- _PROBLEM_
Would you reproduce every record exactly, leaving out the pictures?

(Source data)
☆ ☆ ☆

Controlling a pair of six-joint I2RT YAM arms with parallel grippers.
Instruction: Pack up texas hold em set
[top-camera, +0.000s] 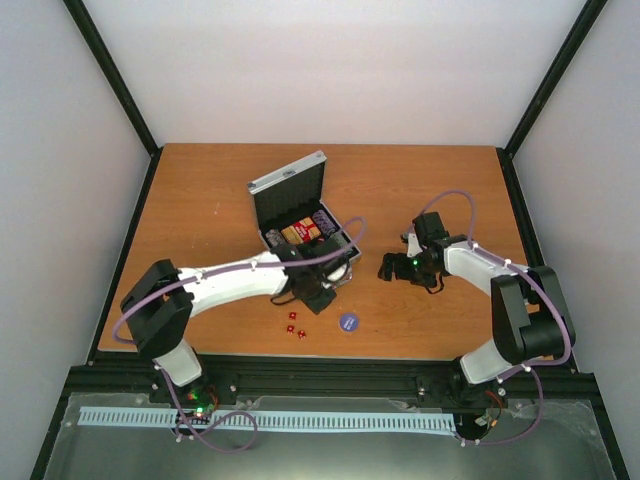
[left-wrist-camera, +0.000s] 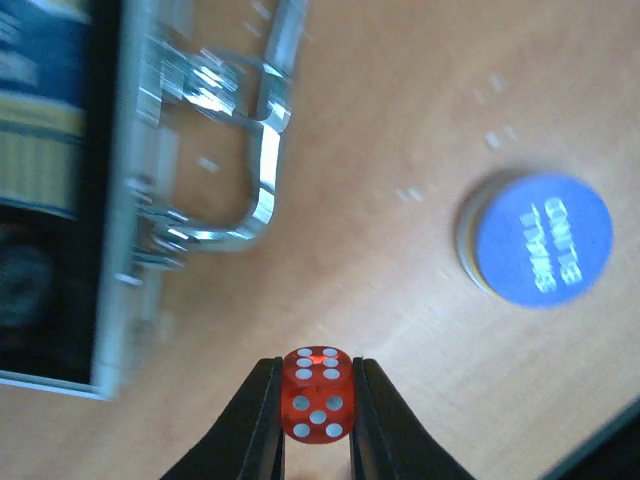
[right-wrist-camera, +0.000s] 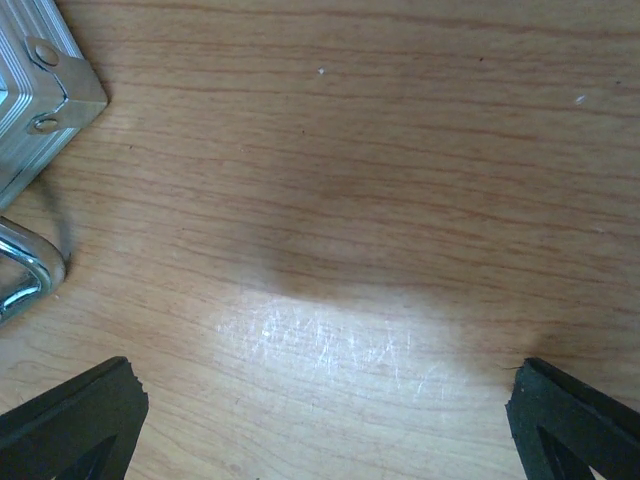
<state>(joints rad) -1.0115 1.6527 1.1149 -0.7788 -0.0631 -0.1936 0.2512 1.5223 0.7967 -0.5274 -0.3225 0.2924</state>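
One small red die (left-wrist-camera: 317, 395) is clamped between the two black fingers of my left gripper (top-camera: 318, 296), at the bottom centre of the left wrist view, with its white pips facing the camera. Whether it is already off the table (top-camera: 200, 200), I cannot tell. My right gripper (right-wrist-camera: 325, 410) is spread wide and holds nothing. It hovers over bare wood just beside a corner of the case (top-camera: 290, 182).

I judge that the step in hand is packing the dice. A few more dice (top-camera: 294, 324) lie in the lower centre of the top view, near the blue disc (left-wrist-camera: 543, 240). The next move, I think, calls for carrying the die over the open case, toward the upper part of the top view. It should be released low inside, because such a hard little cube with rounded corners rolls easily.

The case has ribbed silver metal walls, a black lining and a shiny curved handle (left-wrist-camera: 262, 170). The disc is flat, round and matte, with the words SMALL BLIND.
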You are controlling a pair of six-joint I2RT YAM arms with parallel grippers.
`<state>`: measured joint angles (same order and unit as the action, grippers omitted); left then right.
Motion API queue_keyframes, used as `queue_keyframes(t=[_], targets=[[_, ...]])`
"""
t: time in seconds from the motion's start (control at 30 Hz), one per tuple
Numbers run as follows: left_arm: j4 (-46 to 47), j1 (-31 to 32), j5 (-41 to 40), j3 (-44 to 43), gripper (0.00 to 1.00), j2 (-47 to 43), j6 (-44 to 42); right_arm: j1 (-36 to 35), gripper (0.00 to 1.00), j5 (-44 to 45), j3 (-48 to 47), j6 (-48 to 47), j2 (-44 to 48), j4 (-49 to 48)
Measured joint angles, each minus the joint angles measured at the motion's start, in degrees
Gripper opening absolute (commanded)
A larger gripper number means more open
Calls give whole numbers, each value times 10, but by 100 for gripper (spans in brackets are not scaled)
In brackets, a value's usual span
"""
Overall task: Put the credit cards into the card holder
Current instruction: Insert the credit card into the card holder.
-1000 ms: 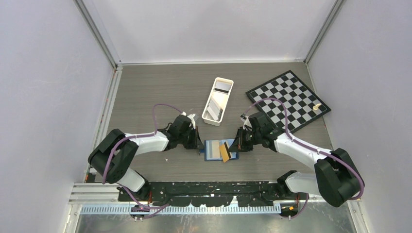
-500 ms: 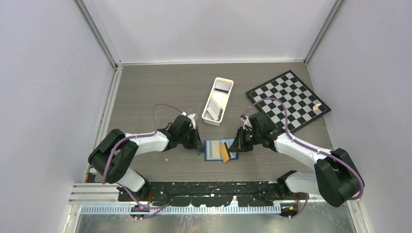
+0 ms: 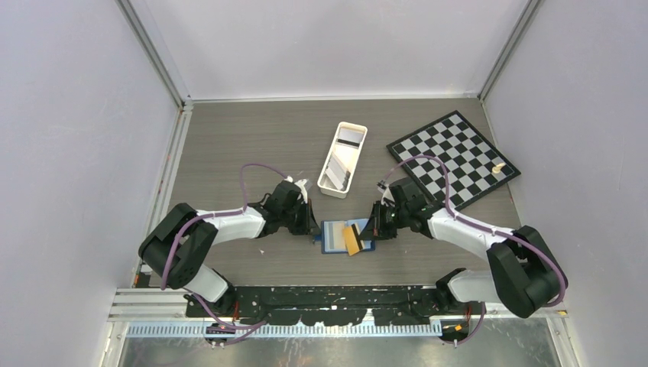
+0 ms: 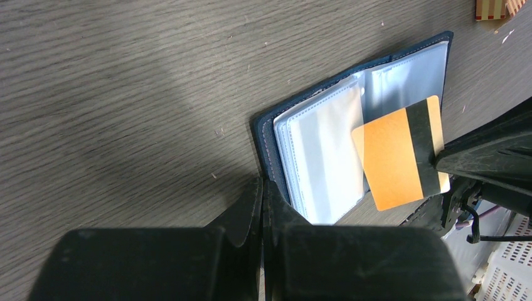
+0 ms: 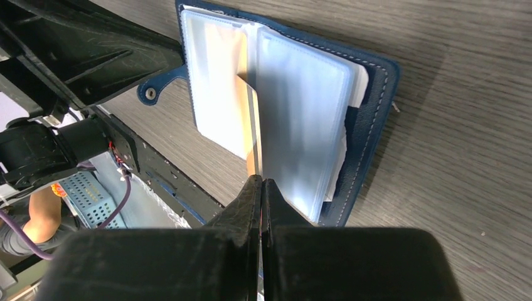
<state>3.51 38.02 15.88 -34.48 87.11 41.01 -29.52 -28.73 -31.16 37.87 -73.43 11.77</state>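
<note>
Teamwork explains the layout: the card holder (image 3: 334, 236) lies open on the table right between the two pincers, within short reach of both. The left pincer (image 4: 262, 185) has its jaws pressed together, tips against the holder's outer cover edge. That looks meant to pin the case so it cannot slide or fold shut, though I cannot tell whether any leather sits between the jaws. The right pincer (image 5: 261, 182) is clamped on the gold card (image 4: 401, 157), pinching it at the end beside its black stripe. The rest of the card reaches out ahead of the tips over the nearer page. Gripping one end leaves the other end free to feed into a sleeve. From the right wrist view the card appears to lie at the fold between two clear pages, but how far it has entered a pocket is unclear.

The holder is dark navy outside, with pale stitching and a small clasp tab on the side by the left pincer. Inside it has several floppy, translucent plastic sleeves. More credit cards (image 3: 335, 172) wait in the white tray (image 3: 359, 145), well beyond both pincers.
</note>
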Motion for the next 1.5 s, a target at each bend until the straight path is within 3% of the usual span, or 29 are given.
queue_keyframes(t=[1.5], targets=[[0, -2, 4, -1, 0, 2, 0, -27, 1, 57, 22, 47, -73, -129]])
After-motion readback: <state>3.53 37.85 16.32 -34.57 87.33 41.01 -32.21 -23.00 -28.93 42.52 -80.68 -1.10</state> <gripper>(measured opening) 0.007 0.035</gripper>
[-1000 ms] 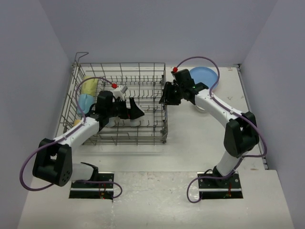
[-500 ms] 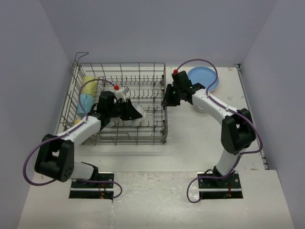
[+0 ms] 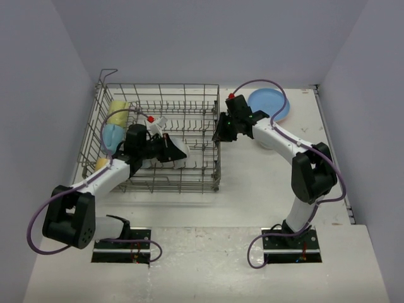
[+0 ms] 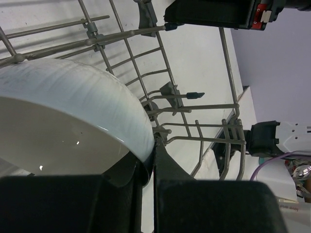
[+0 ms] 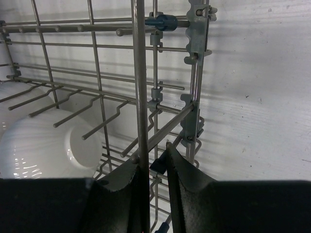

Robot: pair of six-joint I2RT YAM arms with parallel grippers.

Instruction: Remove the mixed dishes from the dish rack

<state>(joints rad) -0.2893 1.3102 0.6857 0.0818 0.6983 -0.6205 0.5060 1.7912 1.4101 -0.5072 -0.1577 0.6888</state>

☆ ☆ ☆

- _YOUR RESPONSE_
Controlling a pair of six-joint I2RT YAM arms with parallel grippers.
Instruction: Pack up texas hold em set
[top-camera, +0.000s] 
[left-wrist-camera, +0.000s] 
[right-wrist-camera, +0.000s] 
<state>(joints rad) -1.0115 1.6527 1.1149 -0.7788 -0.0631 -0.1936 0.2512 1.5223 0.7967 -0.5274 -0.3225 0.2924</state>
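One small red die (left-wrist-camera: 317, 395) is clamped between the two black fingers of my left gripper (top-camera: 318, 296), at the bottom centre of the left wrist view, with its white pips facing the camera. Whether it is already off the table (top-camera: 200, 200), I cannot tell. My right gripper (right-wrist-camera: 325, 410) is spread wide and holds nothing. It hovers over bare wood just beside a corner of the case (top-camera: 290, 182).

I judge that the step in hand is packing the dice. A few more dice (top-camera: 294, 324) lie in the lower centre of the top view, near the blue disc (left-wrist-camera: 543, 240). The next move, I think, calls for carrying the die over the open case, toward the upper part of the top view. It should be released low inside, because such a hard little cube with rounded corners rolls easily.

The case has ribbed silver metal walls, a black lining and a shiny curved handle (left-wrist-camera: 262, 170). The disc is flat, round and matte, with the words SMALL BLIND.
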You are controlling a pair of six-joint I2RT YAM arms with parallel grippers.
`<state>`: measured joint angles (same order and unit as the action, grippers omitted); left then right.
Motion API queue_keyframes, used as `queue_keyframes(t=[_], targets=[[_, ...]])`
"""
t: time in seconds from the motion's start (control at 30 Hz), one per tuple
Numbers run as follows: left_arm: j4 (-46 to 47), j1 (-31 to 32), j5 (-41 to 40), j3 (-44 to 43), gripper (0.00 to 1.00), j2 (-47 to 43), j6 (-44 to 42); right_arm: j1 (-36 to 35), gripper (0.00 to 1.00), j5 (-44 to 45), j3 (-48 to 47), j6 (-48 to 47), j2 (-44 to 48), j4 (-49 to 48)
Measured joint angles, each minus the joint angles measured at the motion's start, in degrees
Gripper opening absolute (commanded)
A larger gripper number means more open
Calls give whole numbers, each value times 10, but by 100 for gripper (spans in brackets are not scaled)
In brackets, a value's usual span
"""
Overall task: Put the credit cards into the card holder
Current instruction: Insert the credit card into the card holder.
-1000 ms: 
-500 ms: 
+0 ms: 
+0 ms: 
+0 ms: 
<state>3.51 38.02 15.88 -34.48 87.11 41.01 -29.52 -28.73 -31.16 37.87 -73.43 11.77</state>
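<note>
Teamwork explains the layout: the card holder (image 3: 334, 236) lies open on the table right between the two pincers, within short reach of both. The left pincer (image 4: 262, 185) has its jaws pressed together, tips against the holder's outer cover edge. That looks meant to pin the case so it cannot slide or fold shut, though I cannot tell whether any leather sits between the jaws. The right pincer (image 5: 261, 182) is clamped on the gold card (image 4: 401, 157), pinching it at the end beside its black stripe. The rest of the card reaches out ahead of the tips over the nearer page. Gripping one end leaves the other end free to feed into a sleeve. From the right wrist view the card appears to lie at the fold between two clear pages, but how far it has entered a pocket is unclear.

The holder is dark navy outside, with pale stitching and a small clasp tab on the side by the left pincer. Inside it has several floppy, translucent plastic sleeves. More credit cards (image 3: 335, 172) wait in the white tray (image 3: 359, 145), well beyond both pincers.
</note>
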Motion for the next 1.5 s, a target at each bend until the straight path is within 3% of the usual span, or 29 are given.
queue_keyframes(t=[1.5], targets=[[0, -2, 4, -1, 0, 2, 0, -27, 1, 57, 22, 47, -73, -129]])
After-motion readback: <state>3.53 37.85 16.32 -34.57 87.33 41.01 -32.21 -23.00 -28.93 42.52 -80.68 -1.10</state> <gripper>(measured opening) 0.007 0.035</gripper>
[-1000 ms] 
[-500 ms] 
[+0 ms] 
[+0 ms] 
[+0 ms] 

Robot: pair of six-joint I2RT YAM arms with parallel grippers.

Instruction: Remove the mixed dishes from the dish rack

<state>(joints rad) -0.2893 1.3102 0.6857 0.0818 0.6983 -0.6205 0.5060 1.7912 1.4101 -0.5072 -0.1577 0.6888</state>

With this, the answer is complete.